§ Exercise details
Transcribe the whole listing without a single picture.

§ Material provided
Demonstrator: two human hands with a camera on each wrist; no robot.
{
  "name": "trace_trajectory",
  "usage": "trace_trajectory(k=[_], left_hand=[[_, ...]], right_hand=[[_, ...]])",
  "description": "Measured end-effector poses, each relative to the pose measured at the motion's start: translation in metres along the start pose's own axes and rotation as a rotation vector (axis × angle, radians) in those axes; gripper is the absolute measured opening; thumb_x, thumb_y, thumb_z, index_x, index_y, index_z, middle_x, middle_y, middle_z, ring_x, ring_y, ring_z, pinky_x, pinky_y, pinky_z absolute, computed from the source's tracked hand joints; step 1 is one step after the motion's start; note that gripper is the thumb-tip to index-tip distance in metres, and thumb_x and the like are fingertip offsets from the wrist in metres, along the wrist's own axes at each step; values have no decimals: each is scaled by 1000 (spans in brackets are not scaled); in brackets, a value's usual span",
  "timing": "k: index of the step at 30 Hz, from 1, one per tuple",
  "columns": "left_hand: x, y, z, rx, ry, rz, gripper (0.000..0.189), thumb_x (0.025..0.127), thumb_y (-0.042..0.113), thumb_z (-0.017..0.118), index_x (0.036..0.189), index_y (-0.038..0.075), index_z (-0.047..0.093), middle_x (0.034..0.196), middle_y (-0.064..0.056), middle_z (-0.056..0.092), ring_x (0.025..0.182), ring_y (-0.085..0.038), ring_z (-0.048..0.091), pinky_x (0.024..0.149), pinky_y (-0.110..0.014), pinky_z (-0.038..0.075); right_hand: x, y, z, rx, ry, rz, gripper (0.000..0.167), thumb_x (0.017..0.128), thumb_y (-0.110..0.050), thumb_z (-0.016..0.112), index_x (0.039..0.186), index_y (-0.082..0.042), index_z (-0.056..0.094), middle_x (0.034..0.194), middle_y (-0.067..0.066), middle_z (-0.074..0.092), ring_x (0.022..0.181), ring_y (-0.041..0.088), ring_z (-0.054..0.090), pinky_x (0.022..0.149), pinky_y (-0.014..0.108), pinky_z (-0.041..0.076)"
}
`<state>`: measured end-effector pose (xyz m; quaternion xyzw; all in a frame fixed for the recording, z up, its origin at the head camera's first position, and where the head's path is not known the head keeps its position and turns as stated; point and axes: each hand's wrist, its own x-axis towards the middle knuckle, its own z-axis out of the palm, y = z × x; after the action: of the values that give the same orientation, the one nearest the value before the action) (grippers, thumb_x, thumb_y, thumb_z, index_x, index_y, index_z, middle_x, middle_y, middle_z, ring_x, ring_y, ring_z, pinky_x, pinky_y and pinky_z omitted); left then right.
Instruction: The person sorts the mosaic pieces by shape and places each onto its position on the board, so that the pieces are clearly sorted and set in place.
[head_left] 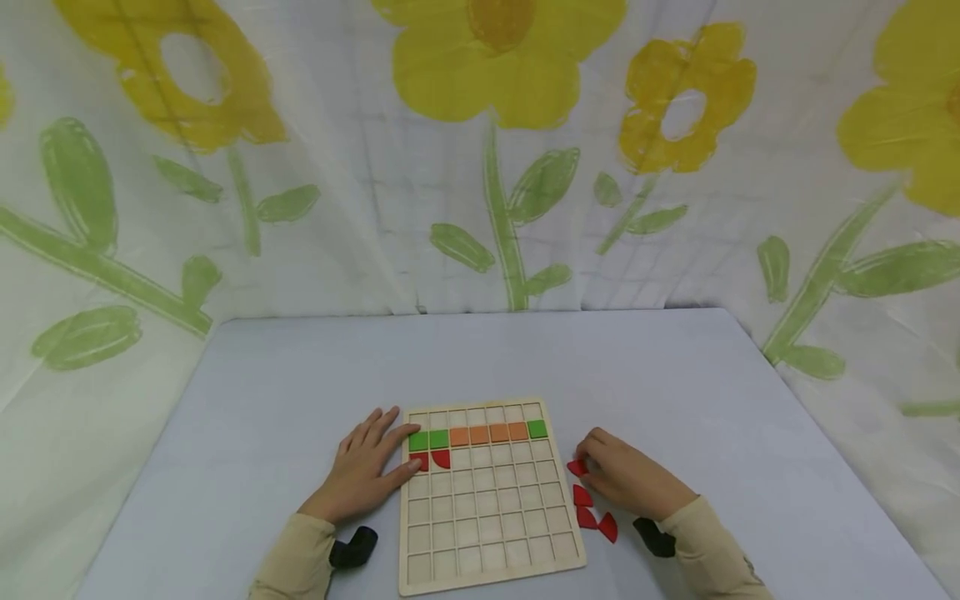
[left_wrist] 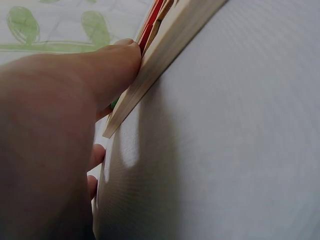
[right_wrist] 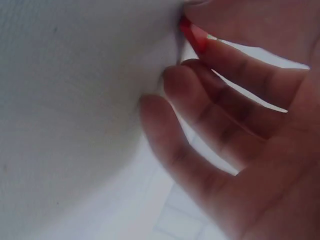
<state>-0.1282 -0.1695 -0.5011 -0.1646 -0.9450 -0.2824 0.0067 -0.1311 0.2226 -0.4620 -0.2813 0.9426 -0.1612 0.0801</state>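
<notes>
A wooden grid board [head_left: 487, 506] lies on the table, with a row of green squares [head_left: 438, 439] and orange squares [head_left: 489, 433] near its far side. Below that row sit a red square [head_left: 419, 461] and a red quarter-circle piece [head_left: 441, 458]. My left hand [head_left: 365, 472] rests at the board's left edge, fingers spread; its thumb touches the red square and its index finger the leftmost green square. Right of the board, my right hand [head_left: 626, 473] pinches another red quarter-circle piece [right_wrist: 196, 36] between thumb and index finger, at the tabletop.
Several loose red pieces [head_left: 587, 518] lie between the board and my right forearm. Black wrist mounts [head_left: 354, 548] sit at both wrists. Behind the white table [head_left: 480, 354] hangs a curtain [head_left: 337, 250] painted with yellow flowers.
</notes>
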Motion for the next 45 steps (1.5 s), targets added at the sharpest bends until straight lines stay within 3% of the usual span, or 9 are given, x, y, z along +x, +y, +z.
trace_trajectory(k=[8, 17, 28, 39, 45], left_hand=[[1, 0, 1, -6, -2, 11, 51, 92, 45, 59, 137, 22, 52, 155, -15, 30, 144, -40, 18, 108, -63, 15], [1, 0, 2, -16, -6, 15, 51, 92, 45, 59, 137, 21, 52, 154, -15, 30, 143, -40, 18, 108, -63, 15], [2, -5, -3, 23, -10, -22, 53, 92, 51, 56, 137, 24, 51, 156, -12, 28, 144, -36, 16, 108, -62, 16], [2, -6, 0, 3, -1, 13, 53, 92, 47, 58, 138, 22, 50, 156, -13, 28, 144, -37, 16, 108, -62, 14], [1, -7, 5, -6, -6, 4, 53, 92, 50, 57, 137, 24, 51, 156, -12, 28, 145, -37, 16, 108, -63, 15]], right_hand=[[3, 0, -1, 19, 35, -13, 18, 91, -13, 66, 106, -12, 58, 98, -7, 58, 83, 4, 53, 74, 21, 52], [0, -2, -8, 65, -100, -13, 27, 86, -10, 70, 112, -12, 65, 104, -8, 57, 93, 7, 55, 81, 24, 53], [11, 1, -3, -14, -22, -61, 25, 88, -12, 69, 112, -9, 64, 99, -7, 57, 86, 2, 52, 76, 20, 52], [12, -5, -7, -61, -4, -44, 26, 86, -14, 72, 110, -9, 63, 99, -5, 56, 83, 4, 52, 73, 19, 52], [27, -19, -17, -57, 28, -135, 26, 87, -13, 70, 111, -11, 62, 103, -4, 57, 88, 10, 57, 75, 20, 52]])
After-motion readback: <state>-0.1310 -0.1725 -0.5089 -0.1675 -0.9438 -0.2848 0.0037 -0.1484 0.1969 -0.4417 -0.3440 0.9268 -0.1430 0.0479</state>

§ Task result
Demonstrator: two human hands with a camera on each wrist; no robot.
{
  "name": "trace_trajectory",
  "usage": "trace_trajectory(k=[_], left_hand=[[_, ...]], right_hand=[[_, ...]])",
  "description": "Measured end-effector poses, each relative to the pose measured at the motion's start: translation in metres along the start pose's own axes and rotation as a rotation vector (axis × angle, radians) in those axes; gripper is the absolute measured opening; thumb_x, thumb_y, thumb_z, index_x, index_y, index_z, middle_x, middle_y, middle_z, ring_x, ring_y, ring_z, pinky_x, pinky_y, pinky_z absolute, computed from the source's tracked hand joints; step 1 is one step after the motion's start; note that gripper is the thumb-tip to index-tip distance in metres, and thumb_x and the like are fingertip offsets from the wrist in metres, along the wrist's own axes at each step; values have no decimals: each is scaled by 1000 (spans in brackets are not scaled); in brackets, a value's usual span",
  "timing": "k: index of the step at 30 Hz, from 1, one per tuple",
  "columns": "left_hand: x, y, z, rx, ry, rz, gripper (0.000..0.189), thumb_x (0.025..0.127), thumb_y (-0.042..0.113), thumb_z (-0.017..0.118), index_x (0.036..0.189), index_y (-0.038..0.075), index_z (-0.047..0.093), middle_x (0.034..0.196), middle_y (-0.064..0.056), middle_z (-0.056..0.092), ring_x (0.025..0.182), ring_y (-0.085..0.038), ring_z (-0.048..0.091), pinky_x (0.024..0.149), pinky_y (-0.110..0.014), pinky_z (-0.038..0.075); right_hand: x, y, z, rx, ry, rz, gripper (0.000..0.167), thumb_x (0.017..0.128), thumb_y (-0.110..0.050), thumb_z (-0.016..0.112), index_x (0.039..0.186), index_y (-0.082..0.042), index_z (-0.056..0.094), middle_x (0.034..0.194), middle_y (-0.067..0.066), middle_z (-0.074..0.092), ring_x (0.022..0.181), ring_y (-0.041..0.088), ring_z (-0.054..0.090), pinky_x (0.022..0.149), pinky_y (-0.014..0.108), pinky_z (-0.041..0.076)"
}
`<state>`: measured end-effector pose (xyz m; quaternion xyzw; all in a frame fixed for the recording, z up, its origin at the head camera's first position, and where the head's path is not known the head keeps its position and turns as stated; point and axes: each hand's wrist, its own x-axis towards the middle knuckle, its own z-axis out of the palm, y = z × x; after the action: of the values that give the same orientation, the one nearest the value before the action) (grippers, thumb_x, thumb_y, thumb_z, index_x, index_y, index_z, middle_x, middle_y, middle_z, ring_x, ring_y, ring_z, pinky_x, pinky_y and pinky_z omitted); left then right.
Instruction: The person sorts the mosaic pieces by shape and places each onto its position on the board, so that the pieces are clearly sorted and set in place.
[head_left] 
[left_wrist] 
[right_wrist] 
<state>-0.1282 -0.1695 -0.5011 -0.1646 -0.9450 -0.2824 0.0067 -0.1311 0.2226 -0.4620 -0.2813 0.9426 -0.1612 0.0801</state>
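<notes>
A wooden grid board [head_left: 487, 506] lies on the table, with a row of green squares [head_left: 438, 439] and orange squares [head_left: 489, 433] near its far side. Below that row sit a red square [head_left: 419, 461] and a red quarter-circle piece [head_left: 441, 458]. My left hand [head_left: 365, 472] rests at the board's left edge, fingers spread; its thumb touches the red square and its index finger the leftmost green square. Right of the board, my right hand [head_left: 626, 473] pinches another red quarter-circle piece [right_wrist: 196, 36] between thumb and index finger, at the tabletop.
Several loose red pieces [head_left: 587, 518] lie between the board and my right forearm. Black wrist mounts [head_left: 354, 548] sit at both wrists. Behind the white table [head_left: 480, 354] hangs a curtain [head_left: 337, 250] painted with yellow flowers.
</notes>
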Motion for the next 45 steps (1.5 s), targets added at the sharpest bends until straight lines stay within 3% of the usual span, or 9 are given, x, y, z along +x, +y, +z.
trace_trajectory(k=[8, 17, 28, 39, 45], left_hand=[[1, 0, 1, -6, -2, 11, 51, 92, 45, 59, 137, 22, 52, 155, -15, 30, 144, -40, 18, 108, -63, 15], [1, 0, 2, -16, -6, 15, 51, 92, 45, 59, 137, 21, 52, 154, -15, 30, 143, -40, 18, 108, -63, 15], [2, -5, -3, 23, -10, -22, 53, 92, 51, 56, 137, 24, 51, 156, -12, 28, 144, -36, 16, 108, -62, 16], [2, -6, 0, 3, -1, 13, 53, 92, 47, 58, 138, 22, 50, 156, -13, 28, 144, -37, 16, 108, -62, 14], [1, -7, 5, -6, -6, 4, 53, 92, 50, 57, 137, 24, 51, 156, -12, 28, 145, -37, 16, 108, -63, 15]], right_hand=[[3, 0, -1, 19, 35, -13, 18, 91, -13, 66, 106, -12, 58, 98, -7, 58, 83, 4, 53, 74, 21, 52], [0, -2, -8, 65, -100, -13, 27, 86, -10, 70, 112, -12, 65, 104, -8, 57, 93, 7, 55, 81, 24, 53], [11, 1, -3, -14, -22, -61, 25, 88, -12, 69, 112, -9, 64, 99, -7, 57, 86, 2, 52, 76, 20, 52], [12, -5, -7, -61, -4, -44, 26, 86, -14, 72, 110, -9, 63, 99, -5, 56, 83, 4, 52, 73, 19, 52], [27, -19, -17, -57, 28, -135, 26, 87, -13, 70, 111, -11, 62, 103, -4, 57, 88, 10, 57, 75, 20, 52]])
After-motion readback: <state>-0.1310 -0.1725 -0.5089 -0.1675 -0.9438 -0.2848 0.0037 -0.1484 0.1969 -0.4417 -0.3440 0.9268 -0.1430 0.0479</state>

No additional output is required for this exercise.